As crazy as it might sound, I understand how that feels. A year ago, I was given a label to attach to the physical symptoms that had kept me close to home for much of the preceding eight months. I didn’t feel well enough to do much even prior to treatment, and afterwards, chemo restricted me. I dared not make plans or have dreams because the possibility of disappointment was ever-present as uncertainty surrounded my day-to-day existence. My sick bed confined me, limited my life, but it was also where I felt the most secure with permission to temporarily hide away.
You know, eventually, the animal released from a painful trap will scamper away, never giving a second thought to all that it has endured. People are not that smart. We analyze and overthink. We hold tightly to the pain, as though it will hurt worse if we let it go. Dragging the bag of experience, along with us, we wonder why we feel burdened and tired. It is all so foolish. And exhausting.

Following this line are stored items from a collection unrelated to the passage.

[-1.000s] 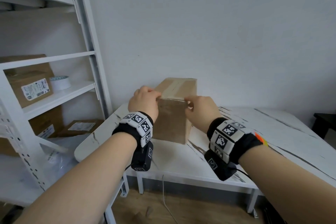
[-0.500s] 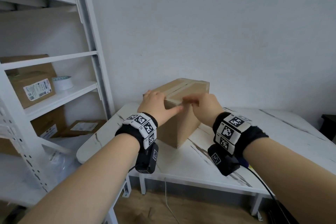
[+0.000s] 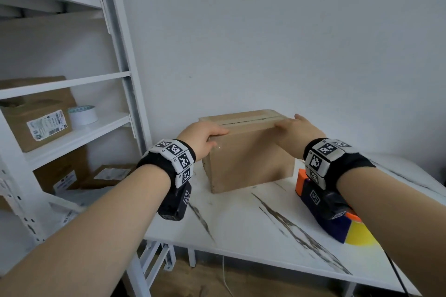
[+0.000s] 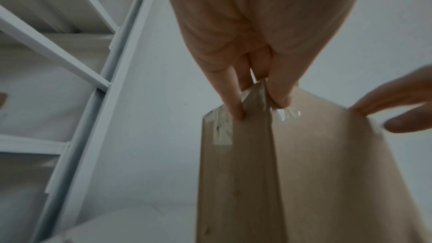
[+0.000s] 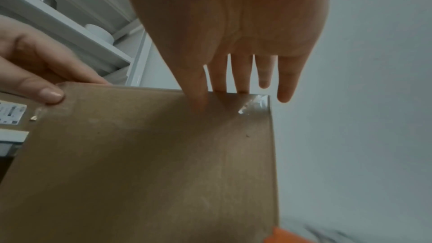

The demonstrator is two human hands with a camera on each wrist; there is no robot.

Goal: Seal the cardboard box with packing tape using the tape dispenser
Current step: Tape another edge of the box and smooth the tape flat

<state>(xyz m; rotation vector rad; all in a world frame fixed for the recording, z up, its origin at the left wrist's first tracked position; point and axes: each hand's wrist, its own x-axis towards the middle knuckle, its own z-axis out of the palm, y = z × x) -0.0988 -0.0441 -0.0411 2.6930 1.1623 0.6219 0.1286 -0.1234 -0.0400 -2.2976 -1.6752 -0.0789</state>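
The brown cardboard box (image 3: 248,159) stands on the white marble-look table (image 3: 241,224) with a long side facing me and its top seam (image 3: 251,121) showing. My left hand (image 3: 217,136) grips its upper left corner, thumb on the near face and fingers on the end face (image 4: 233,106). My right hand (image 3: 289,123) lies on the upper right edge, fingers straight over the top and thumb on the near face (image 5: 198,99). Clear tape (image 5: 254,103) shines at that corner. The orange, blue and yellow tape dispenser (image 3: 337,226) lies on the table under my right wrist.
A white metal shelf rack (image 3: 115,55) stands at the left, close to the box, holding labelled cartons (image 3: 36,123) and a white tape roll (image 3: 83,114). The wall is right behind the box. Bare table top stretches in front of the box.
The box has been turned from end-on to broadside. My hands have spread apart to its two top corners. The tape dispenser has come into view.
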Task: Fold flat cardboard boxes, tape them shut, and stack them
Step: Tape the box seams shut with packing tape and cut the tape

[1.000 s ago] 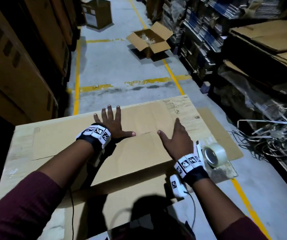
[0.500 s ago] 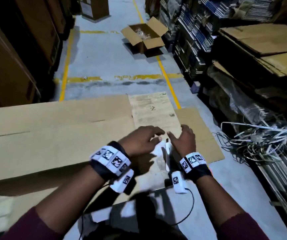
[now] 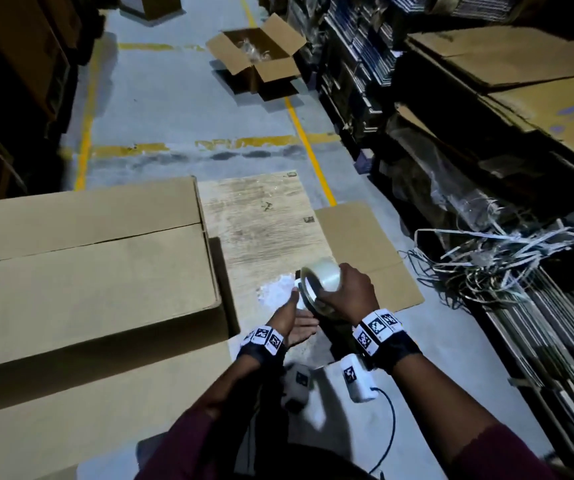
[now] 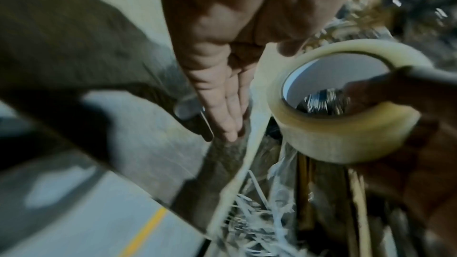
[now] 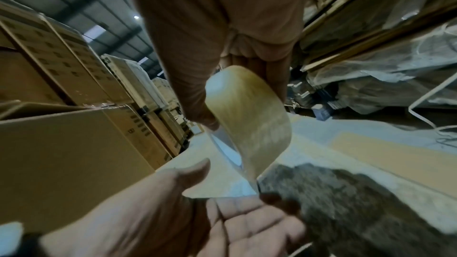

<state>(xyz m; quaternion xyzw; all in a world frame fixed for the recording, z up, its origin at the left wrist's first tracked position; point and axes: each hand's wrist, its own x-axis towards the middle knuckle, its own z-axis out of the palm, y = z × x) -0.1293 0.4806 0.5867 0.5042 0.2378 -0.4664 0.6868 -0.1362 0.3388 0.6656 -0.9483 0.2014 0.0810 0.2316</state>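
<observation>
A big brown cardboard box [image 3: 88, 265] stands at the left with its top flaps down and an untaped seam along them. Just right of it, my right hand [image 3: 344, 289] grips a roll of clear tape [image 3: 323, 278] above a worn board [image 3: 261, 230]. In the left wrist view its fingers hook through the core of the tape roll [image 4: 346, 124]. My left hand [image 3: 294, 317] is held palm up beside and below the roll, fingers [image 4: 222, 105] straight, holding nothing. The right wrist view shows the tape roll [image 5: 249, 124] above the open left palm [image 5: 222, 222].
A flat cardboard sheet [image 3: 358, 244] lies on the floor right of the board. An open box [image 3: 257, 60] sits farther up the aisle. A tangle of white strapping [image 3: 486, 265] and shelves of flat stock line the right; stacked cartons [image 5: 49, 56] line the left.
Both hands left the box flaps they were pressing and went right to the tape roll lying on the board. My right hand has lifted the roll; the left has opened beside it.
</observation>
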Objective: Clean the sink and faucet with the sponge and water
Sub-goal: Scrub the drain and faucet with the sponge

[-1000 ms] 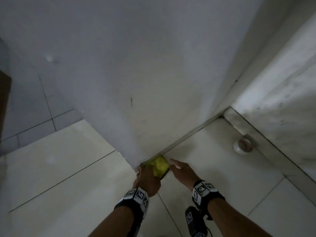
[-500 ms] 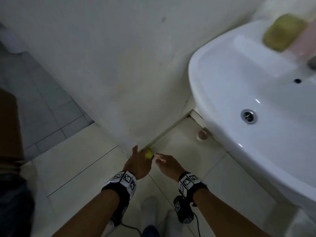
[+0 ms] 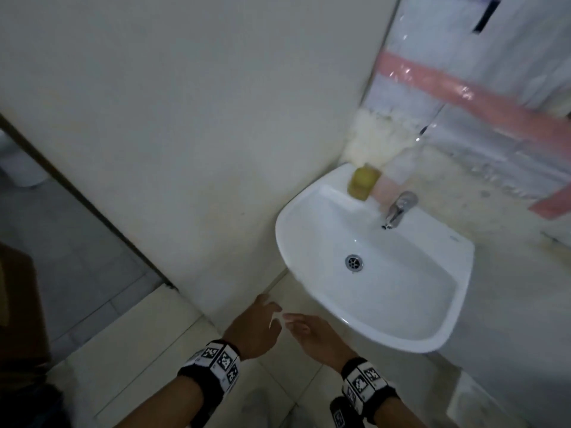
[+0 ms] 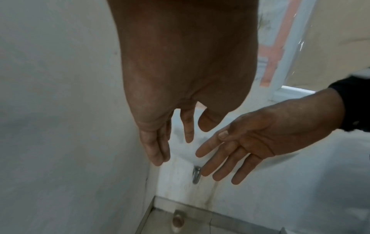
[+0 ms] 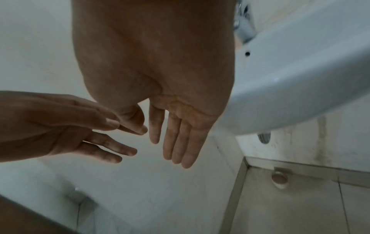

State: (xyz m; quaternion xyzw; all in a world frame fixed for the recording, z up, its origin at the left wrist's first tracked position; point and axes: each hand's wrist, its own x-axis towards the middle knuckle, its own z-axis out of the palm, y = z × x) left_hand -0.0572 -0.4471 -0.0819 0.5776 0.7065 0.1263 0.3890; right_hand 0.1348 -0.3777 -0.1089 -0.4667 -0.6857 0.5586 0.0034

I have come to appreciate that healing takes time. And the process is not limited to the physical toll exacted by being sick. For all practical purposes, I have been liberated, pronounced fit to rejoin the living by the medical community. But truth be told, I am having a problem adjusting, to fall back in step with the rhythm of life. So much of what I had when I entered this constrained place of illness is gone. My energy is diminished. My thinking is compromised. I have lost muscle strength and my ability to squeeze into a cute pair of jeans. But I have also lost people. Friends and family, whose loyalty and love I never questioned, vanished into thin air like ghosts. Others, who rallied around at the beginning, grew tired of my ongoing need and simply stopped calling, leaving me to wonder what foolish thing I might have said or done when I was too sick to have my wits about me. I suppose that the possibility of my dying was scary for them. It certainly was for me, too, but in choosing to walk away, they made me feel that it didn’t matter if I lived either. And that broke my heart. I don’t think my situation is unique. It happens more than most of us might imagine. So I need to grieve a little, mourn what used to be, but is no more, while I rejoice in what remains. Just as during the crisis of illness I understood the depth of my dependency, after the crisis, I have discovered a little more about who I am. Experience is always a great teacher.

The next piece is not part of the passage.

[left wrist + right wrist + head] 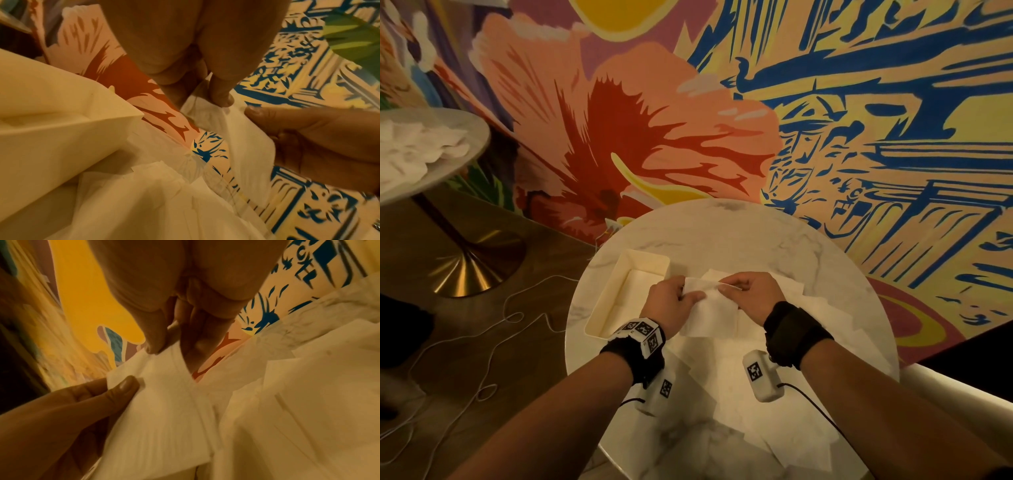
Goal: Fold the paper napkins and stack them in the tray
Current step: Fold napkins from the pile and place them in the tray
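A white paper napkin (710, 308) hangs lifted above the round marble table (739, 233), held by its top edge between both hands. My left hand (674, 298) pinches the napkin's upper left part, thumb on top. My right hand (751, 291) pinches the upper right corner. In the left wrist view my left fingertips (221, 99) clamp the napkin (244, 146). The right wrist view shows my right fingertips (153, 348) nipping the napkin (164, 402). A cream rectangular tray (643, 262) stands just left of my hands, with flat napkins lying in it.
Several loose white napkins (756, 404) cover the table under and in front of my hands. A second round table (469, 157) with heaped napkins stands at the far left. White cables (493, 325) trail on the wooden floor. A painted wall (825, 120) rises behind.
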Demonstrator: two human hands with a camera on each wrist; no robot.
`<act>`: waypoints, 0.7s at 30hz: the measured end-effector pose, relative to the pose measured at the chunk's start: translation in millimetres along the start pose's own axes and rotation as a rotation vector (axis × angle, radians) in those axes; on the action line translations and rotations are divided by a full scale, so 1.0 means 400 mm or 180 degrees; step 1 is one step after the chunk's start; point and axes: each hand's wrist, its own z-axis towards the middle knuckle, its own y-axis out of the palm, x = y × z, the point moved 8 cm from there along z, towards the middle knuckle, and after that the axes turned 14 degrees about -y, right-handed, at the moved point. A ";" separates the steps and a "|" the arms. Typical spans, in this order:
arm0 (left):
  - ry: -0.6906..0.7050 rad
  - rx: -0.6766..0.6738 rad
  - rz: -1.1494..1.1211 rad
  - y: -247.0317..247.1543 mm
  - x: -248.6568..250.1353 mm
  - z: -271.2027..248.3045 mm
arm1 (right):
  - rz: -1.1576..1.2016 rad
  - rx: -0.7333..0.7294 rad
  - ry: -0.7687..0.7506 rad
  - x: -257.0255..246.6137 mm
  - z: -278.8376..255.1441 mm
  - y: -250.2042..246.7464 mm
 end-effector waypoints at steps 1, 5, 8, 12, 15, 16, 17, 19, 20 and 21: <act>-0.0042 0.0044 -0.0066 -0.007 -0.003 0.003 | 0.0127 0.0117 0.0081 0.007 -0.001 -0.010; -0.0066 0.0127 -0.0171 -0.021 -0.004 0.004 | 0.0427 0.0079 0.0257 0.024 -0.016 -0.012; -0.0003 0.0182 -0.0208 -0.022 0.000 0.002 | 0.0263 -0.0433 0.0289 0.037 -0.031 0.038; -0.0130 -0.0083 -0.0432 -0.013 -0.016 -0.005 | 0.0087 -0.0199 0.0252 0.043 -0.024 0.041; -0.0307 -0.0370 -0.0571 -0.008 -0.046 -0.008 | 0.0217 -0.0071 0.0222 0.034 -0.014 0.042; -0.0323 -0.0369 -0.0531 -0.015 -0.053 -0.009 | 0.0211 -0.0055 0.0223 0.033 -0.007 0.045; -0.0320 -0.0354 -0.0505 -0.023 -0.060 -0.007 | 0.0157 -0.0020 0.0211 0.029 0.001 0.045; -0.0276 -0.0324 -0.0300 -0.039 -0.071 -0.002 | -0.0178 0.0056 0.0087 0.014 0.023 0.043; -0.0253 -0.0317 -0.0147 -0.047 -0.076 -0.001 | -0.0436 0.0027 -0.0020 -0.001 0.036 0.046; -0.0236 -0.0310 -0.0052 -0.055 -0.081 0.001 | -0.0679 -0.0055 -0.0131 -0.019 0.048 0.055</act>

And so, I am learning to redefine what life means now since everything is a little different. Each morning, I get to determine what is important to me. And for the first time in over a year, I am thinking about the future and what brings me joy. Sometimes, it is simple moments that I used to take for granted, but sometimes, I hope for big adventures that are yet to be experienced, and new people who will enter my life. I wish that I could tell you that I am strong and brave. Some days, I think I am ready to take on the world. Other times, not so much. But then, I am reminded of the eagle, who learns how to fly because it is pushed from the nest. I often wonder why the thrill of soaring has to begin with the fear of falling. But now I understand. Sometimes, we have to force ourselves to step out in faith to fulfill whatever destiny awaits us, even if all that lies below is uncertainty. And that makes the push the greatest gift of all.